## About this exercise
For this exercise, write out only the lines of the entries below from the one with "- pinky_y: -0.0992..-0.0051" up to and including the one with "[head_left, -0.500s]", exactly as they are. Pictures stay out.

## Excerpts from a dataset
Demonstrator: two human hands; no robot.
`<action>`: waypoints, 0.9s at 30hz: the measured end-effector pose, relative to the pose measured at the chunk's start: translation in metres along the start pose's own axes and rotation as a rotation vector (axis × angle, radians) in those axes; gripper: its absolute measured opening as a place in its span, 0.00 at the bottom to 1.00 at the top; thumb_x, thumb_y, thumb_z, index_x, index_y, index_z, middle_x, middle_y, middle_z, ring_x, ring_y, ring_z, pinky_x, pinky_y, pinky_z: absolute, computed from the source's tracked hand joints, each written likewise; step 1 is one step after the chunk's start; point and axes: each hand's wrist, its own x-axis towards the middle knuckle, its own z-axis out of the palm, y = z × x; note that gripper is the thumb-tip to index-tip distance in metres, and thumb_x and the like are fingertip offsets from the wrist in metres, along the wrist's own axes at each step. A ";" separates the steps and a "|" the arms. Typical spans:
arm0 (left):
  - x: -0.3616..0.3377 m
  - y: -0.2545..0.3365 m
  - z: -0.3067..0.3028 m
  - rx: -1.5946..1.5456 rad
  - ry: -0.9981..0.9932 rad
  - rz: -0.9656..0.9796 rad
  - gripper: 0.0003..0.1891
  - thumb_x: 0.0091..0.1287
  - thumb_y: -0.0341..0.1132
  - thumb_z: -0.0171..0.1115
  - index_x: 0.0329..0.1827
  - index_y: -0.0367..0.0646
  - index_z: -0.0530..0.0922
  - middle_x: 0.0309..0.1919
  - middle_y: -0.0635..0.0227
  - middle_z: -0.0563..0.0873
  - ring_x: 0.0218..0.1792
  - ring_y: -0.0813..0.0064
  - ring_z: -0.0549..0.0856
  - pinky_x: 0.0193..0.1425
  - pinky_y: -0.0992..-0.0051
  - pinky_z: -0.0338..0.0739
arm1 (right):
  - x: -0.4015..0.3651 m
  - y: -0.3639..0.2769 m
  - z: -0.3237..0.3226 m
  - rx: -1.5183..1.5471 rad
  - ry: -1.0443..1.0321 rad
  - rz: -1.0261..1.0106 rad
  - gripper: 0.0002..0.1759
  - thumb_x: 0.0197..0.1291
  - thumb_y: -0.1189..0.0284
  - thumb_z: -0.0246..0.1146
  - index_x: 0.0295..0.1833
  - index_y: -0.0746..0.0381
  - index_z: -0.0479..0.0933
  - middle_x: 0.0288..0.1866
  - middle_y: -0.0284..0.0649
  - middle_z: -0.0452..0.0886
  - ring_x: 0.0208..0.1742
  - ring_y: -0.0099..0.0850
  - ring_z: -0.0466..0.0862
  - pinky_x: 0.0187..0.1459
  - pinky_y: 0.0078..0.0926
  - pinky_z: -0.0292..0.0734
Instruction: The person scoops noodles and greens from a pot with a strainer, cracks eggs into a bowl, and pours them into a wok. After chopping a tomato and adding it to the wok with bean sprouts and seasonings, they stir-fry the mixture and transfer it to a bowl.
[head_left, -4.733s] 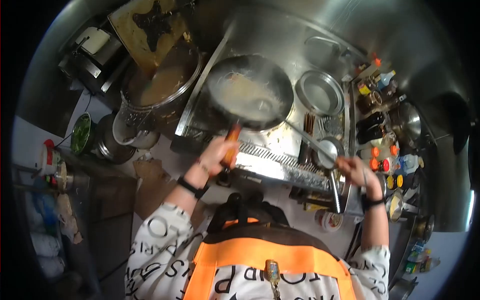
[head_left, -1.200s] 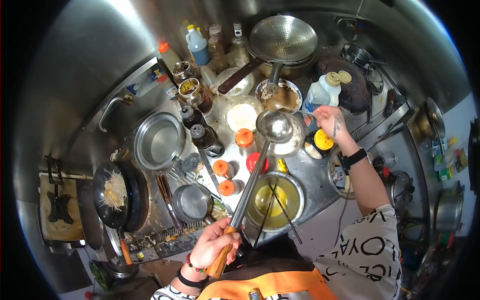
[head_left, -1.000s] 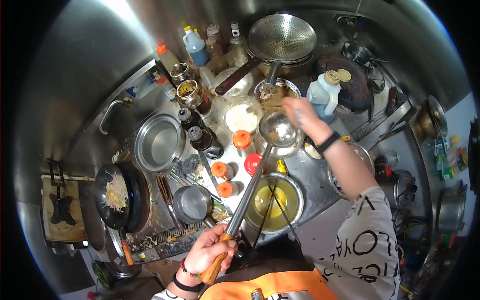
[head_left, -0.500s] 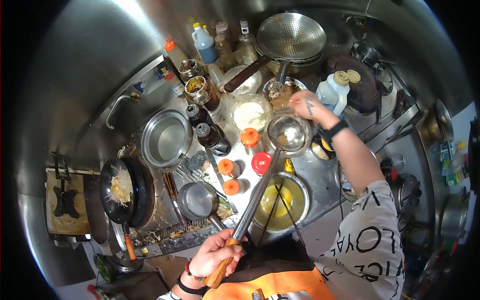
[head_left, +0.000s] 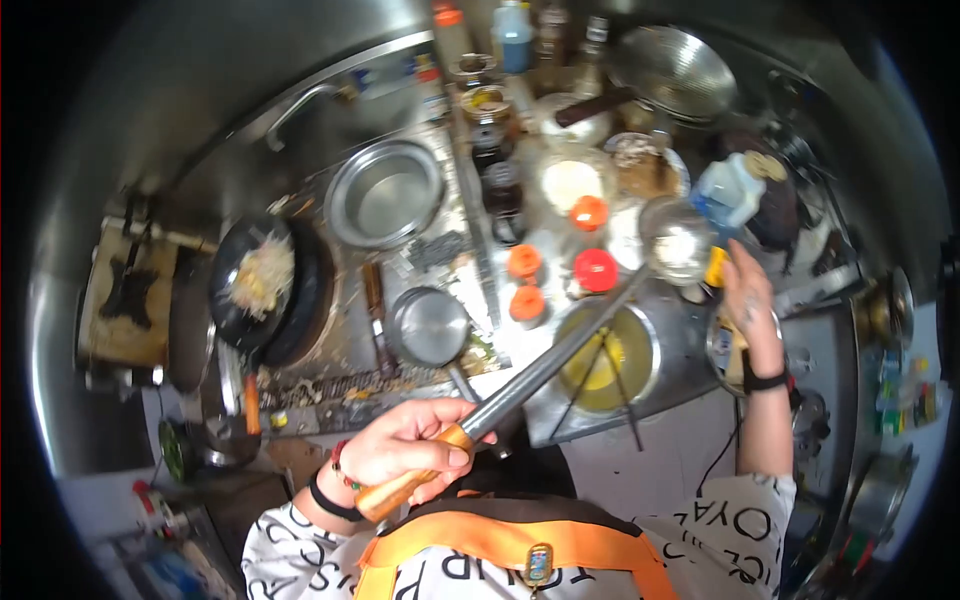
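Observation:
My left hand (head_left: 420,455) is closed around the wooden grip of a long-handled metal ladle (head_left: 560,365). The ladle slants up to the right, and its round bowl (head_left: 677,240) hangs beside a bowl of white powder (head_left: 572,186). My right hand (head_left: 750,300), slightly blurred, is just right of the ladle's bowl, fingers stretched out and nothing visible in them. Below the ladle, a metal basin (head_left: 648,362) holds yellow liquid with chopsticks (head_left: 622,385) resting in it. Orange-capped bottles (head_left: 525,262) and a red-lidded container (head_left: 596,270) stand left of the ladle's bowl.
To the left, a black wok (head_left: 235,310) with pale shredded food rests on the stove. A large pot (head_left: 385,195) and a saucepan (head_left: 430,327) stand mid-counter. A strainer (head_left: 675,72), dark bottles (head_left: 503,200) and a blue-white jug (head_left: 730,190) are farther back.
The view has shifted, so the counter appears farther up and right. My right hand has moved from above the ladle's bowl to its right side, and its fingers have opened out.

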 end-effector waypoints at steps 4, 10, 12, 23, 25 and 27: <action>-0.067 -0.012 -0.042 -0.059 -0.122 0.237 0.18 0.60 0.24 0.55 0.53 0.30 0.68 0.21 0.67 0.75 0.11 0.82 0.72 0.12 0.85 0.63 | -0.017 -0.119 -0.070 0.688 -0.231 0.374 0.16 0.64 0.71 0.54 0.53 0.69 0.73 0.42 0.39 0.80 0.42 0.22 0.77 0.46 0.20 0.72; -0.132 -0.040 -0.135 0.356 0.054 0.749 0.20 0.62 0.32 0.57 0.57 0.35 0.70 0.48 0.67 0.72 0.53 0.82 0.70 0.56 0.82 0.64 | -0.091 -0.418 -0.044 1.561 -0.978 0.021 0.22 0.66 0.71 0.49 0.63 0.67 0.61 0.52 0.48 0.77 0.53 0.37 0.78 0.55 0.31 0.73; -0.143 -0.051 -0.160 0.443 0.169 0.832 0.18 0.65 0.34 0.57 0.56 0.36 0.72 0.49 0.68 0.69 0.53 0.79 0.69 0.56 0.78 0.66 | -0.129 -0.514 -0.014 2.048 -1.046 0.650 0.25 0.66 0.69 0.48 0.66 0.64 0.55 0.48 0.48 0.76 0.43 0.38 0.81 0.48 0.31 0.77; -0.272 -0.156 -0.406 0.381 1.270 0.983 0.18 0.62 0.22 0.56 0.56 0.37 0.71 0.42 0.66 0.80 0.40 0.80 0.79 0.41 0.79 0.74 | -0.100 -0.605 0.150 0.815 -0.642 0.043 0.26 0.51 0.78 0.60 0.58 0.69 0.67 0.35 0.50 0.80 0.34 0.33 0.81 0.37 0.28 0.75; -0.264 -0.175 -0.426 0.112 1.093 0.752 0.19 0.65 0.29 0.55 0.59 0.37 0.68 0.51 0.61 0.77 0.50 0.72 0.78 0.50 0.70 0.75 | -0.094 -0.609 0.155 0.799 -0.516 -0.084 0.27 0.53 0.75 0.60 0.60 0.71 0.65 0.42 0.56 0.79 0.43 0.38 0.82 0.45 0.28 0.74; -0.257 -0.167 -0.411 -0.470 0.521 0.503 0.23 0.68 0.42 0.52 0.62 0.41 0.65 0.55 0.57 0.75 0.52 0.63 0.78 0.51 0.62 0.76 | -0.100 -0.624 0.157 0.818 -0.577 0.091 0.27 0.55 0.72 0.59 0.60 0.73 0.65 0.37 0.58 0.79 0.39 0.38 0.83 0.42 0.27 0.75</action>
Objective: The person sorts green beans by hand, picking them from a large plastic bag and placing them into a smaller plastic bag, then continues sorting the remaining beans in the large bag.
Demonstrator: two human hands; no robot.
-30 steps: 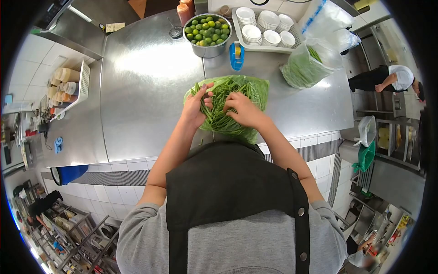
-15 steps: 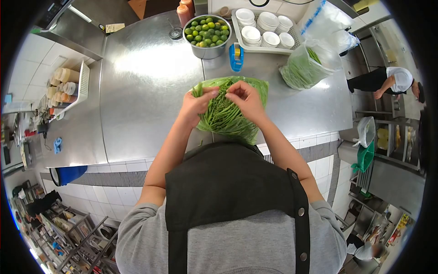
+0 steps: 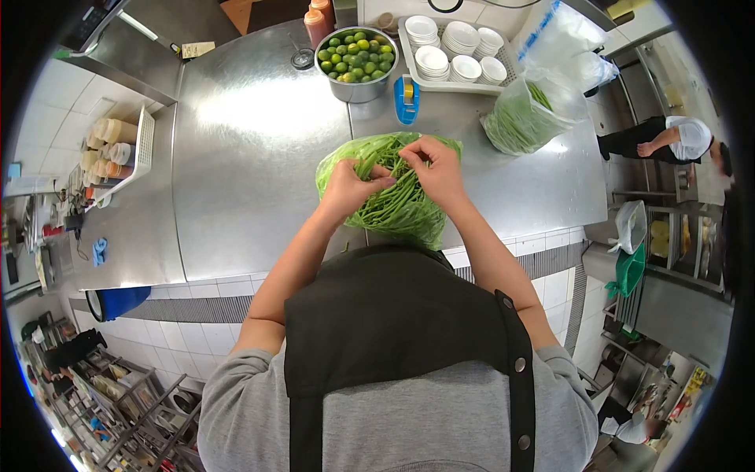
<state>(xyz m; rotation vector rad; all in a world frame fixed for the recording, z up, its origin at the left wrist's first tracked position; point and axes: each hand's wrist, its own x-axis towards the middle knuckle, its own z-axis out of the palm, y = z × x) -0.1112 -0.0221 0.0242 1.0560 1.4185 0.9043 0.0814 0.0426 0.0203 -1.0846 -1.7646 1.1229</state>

## Solution
  - pinky_y: -0.0992..-0.0051
  - pinky_z: -0.0338..0.0739
arm1 (right):
  - x: -0.4015..0.3651 m
  - y: -0.3639..0.2769 m
  - z: -0.3237..0.3226 m
  - rx: -1.5183..1.5471 rad
  - ry: -1.0443..1.0321 rad
  - rz: -1.0261..1.0106 rad
  - gripper: 0.0002..0.1759
  - thumb_x: 0.0197..0.1291
  - thumb_y: -0.1189..0.0284
  - thumb_z: -0.0246..0.1146
  - index_x: 0.0295..0.1833
  - index_y: -0.0746..0.0381
  - index_z: -0.0479..0.0933
  - middle_x: 0.0288..0.1866
  - middle_y: -0.0284..0.0649
  - middle_z: -0.0452..0.0886
  - ring_x: 0.0208..0.1742
  - ring_y: -0.0099..0.0850
  - ring_z: -0.0466..0.0862
  - pinky_x: 0.0187..0.1459
  - pinky_y: 0.0078..0.0926
  - pinky_z: -0.0292..0.0734
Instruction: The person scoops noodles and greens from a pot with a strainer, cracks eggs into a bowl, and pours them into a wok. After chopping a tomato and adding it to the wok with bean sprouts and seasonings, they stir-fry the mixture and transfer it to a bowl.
[head_left, -4.733s] 
[head_left, -1.200s] 
[head_left, -1.000s] 
[head_left, -0.500s] 

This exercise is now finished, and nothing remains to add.